Exercise: Look below for lines that hold the string "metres" and copy each one.

Given material:
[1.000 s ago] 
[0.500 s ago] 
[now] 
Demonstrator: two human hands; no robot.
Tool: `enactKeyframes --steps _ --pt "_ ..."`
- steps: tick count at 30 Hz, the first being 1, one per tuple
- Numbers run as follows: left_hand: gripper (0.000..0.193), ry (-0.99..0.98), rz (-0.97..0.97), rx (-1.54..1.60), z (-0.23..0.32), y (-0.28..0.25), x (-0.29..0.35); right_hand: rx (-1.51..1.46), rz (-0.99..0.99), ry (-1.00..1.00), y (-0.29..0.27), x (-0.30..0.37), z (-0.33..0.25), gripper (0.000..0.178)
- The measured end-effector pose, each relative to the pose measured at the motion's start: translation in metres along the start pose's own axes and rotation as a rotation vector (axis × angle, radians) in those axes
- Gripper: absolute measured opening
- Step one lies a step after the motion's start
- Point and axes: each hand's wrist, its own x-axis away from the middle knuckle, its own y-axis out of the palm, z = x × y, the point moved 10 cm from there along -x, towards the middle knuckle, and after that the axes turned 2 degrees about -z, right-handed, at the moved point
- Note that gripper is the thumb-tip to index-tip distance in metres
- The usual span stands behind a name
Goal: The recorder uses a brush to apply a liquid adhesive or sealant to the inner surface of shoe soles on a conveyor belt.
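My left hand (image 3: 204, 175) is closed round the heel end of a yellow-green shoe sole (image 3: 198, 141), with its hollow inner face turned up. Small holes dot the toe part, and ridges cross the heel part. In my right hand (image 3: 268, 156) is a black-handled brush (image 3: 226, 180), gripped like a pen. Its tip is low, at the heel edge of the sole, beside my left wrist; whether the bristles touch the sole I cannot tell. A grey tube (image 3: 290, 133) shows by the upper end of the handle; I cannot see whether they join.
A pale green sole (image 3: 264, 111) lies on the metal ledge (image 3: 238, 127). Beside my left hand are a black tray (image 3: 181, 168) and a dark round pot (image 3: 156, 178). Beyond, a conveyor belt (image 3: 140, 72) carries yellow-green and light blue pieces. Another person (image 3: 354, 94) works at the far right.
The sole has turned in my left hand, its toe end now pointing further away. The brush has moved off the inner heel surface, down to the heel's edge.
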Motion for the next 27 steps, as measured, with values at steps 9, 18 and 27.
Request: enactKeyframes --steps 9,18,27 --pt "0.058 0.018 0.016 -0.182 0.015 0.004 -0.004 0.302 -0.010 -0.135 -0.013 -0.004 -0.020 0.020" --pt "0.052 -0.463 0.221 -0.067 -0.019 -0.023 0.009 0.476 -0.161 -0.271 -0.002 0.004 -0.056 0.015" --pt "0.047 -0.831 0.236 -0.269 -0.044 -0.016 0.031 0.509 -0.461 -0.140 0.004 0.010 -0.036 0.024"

Answer section:
- The measured end-effector pose, each relative to the pose measured at the motion's start: translation in metres along the start pose's own axes and rotation as a rotation vector (axis × angle, radians) in those axes
- Note that gripper is the thumb-tip to index-tip distance in metres

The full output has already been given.